The Sharpest Fact

The new variable-length integer encoding, bijou64, has been found to significantly outperform the widely used LEB128 encoding in terms of speed while offering improved security. Bijou64 eliminates the possibility of multiple encodings for the same integer.

### LEB128 Limitations

Many binary protocols need compact integer encoding for small but occasionally large numbers. Variable-length integer encodings, or varints, solve this issue, but most designs treat canonicality as an afterthought, something enforced by a runtime check in the decoder rather than by the structure of the encoding itself. The most common varint, LEB128, encodes a number as a sequence of 7-bit segments with the high bit of each byte signaling “more bytes follow.” However, this results in multiple encodings for the same integer, which can cause problems for signed data.

### Bijou64 Solution

Bijou64 uses two tricks to eliminate the possibility of multiple encodings for the same integer. The first byte represents 0–247 as normal, but if it gets 0x42, it just decodes to 0x42. For numbers 248–255, the first byte is a tag for how many bytes to expect after this one, which will represent the number. This makes decoding really nice because the decoder knows how much memory to allocate as soon as it reads the first byte.

### Performance Comparison

Bijou64 was benchmarked against LEB128 on ARM (Apple M2 Pro) and x86 (AMD Zen 5) and was found to be 2-10 times faster. Small numbers, which encode to a single LEB128 byte, were about twice as fast in these benchmarks, while larger numbers, which force LEB128 to scan continuation bits across many bytes, were around 8–10 times faster.

### Benchmarks

The C benchmark was run on a uniform full-u64 distribution – about as adversarial as a benchmark gets. The results showed that bijou64 processed a batch of 4096 values in ~3 µs (≈0.75 ns per value), while LEB128 took ~30 µs (≈7.3 ns per value). The cumulative distribution functions underneath (CDFs) reveal the variance story. Bijou64’s CDFs are nearly vertical, while LEB128’s curves lean over and trail off to the right.

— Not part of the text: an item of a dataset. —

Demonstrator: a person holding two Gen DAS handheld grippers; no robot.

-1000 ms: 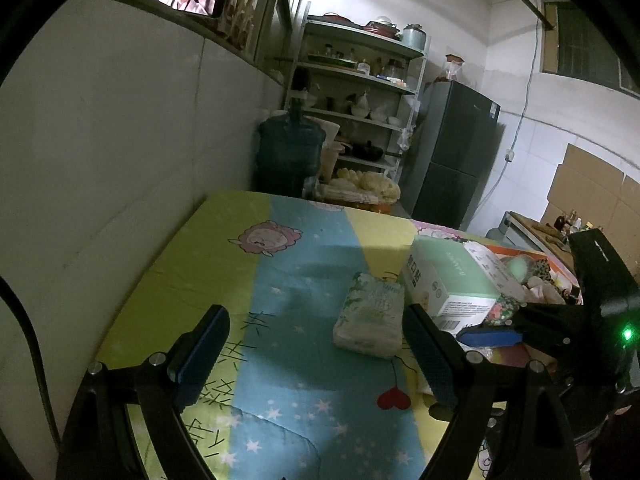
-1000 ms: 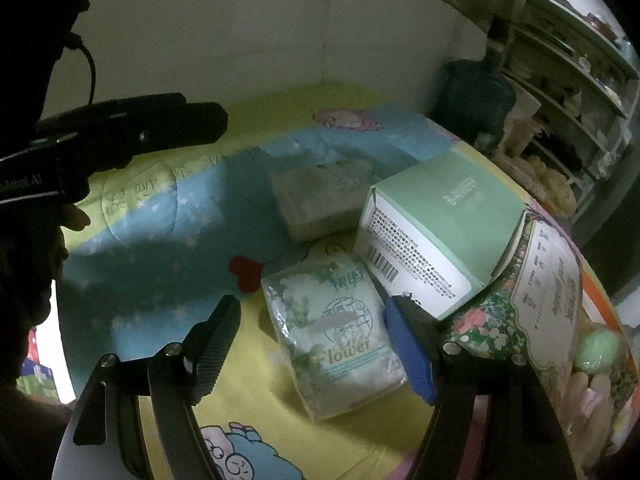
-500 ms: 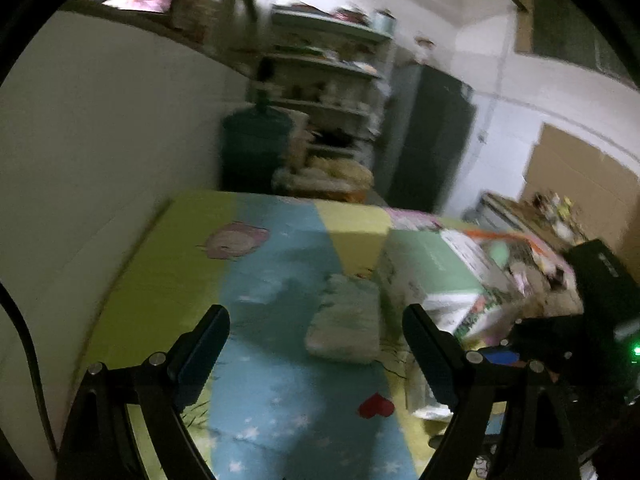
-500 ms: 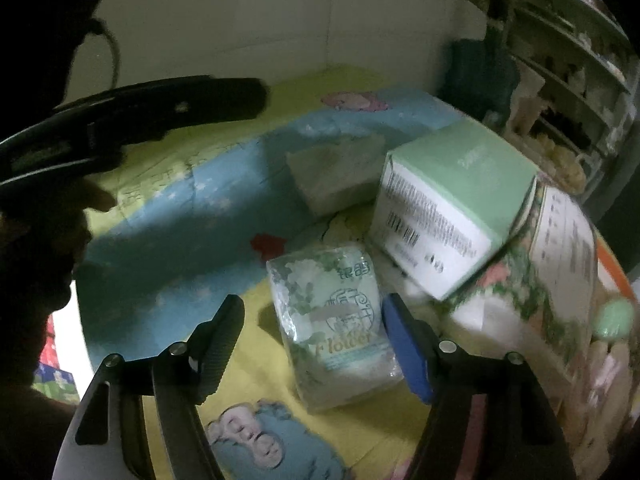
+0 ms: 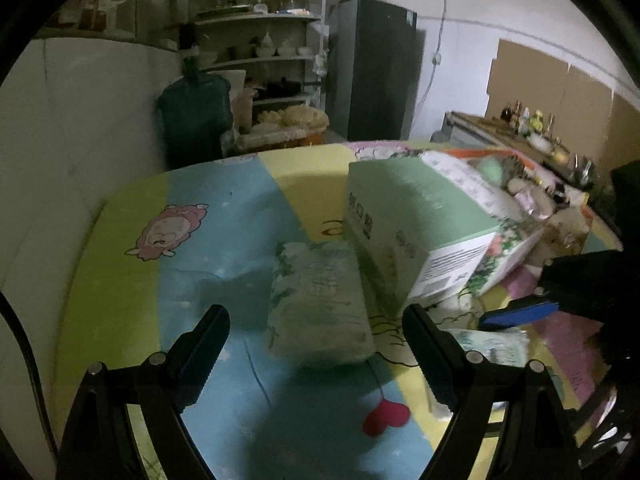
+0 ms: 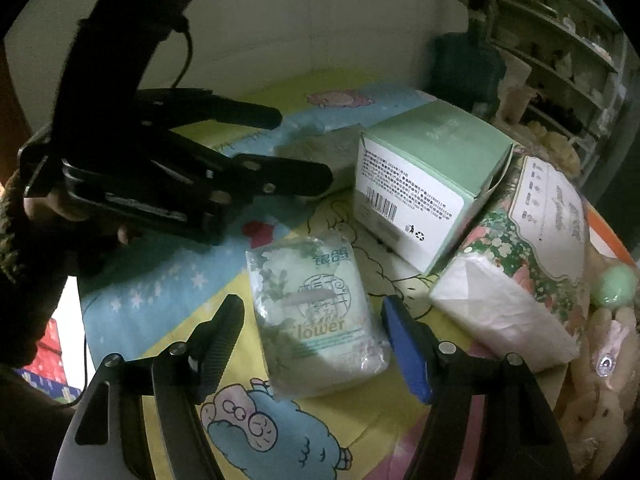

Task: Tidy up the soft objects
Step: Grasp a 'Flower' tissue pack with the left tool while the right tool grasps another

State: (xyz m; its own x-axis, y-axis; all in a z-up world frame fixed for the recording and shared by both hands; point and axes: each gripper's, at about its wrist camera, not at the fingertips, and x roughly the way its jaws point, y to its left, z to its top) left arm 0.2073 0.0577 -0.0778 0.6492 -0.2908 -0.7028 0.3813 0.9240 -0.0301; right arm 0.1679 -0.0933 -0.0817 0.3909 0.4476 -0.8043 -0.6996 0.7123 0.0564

### Security Considerations

Decoding in bijou64 is canonical, meaning that it gets the security benefit for all but the largest numbers. In contrast, LEB128 has additional work in its canonicality check. Since there is no continuation-bit scanning, the bijou64 decoder knows immediately how many bytes to read; the encoder knows immediately how many to write.

### The Future of Bijou64

Bijou64 is not the most compact varint for every distribution, but it is a new and secure option that outperforms LEB128 in benchmarks. It eliminates the possibility of multiple encodings for the same integer, making it a better choice for applications where canonicality matters. The library is published as bijou64 on crates.io, dual MIT / Apache-2.0, and the spec is CC BY-SA 4.0.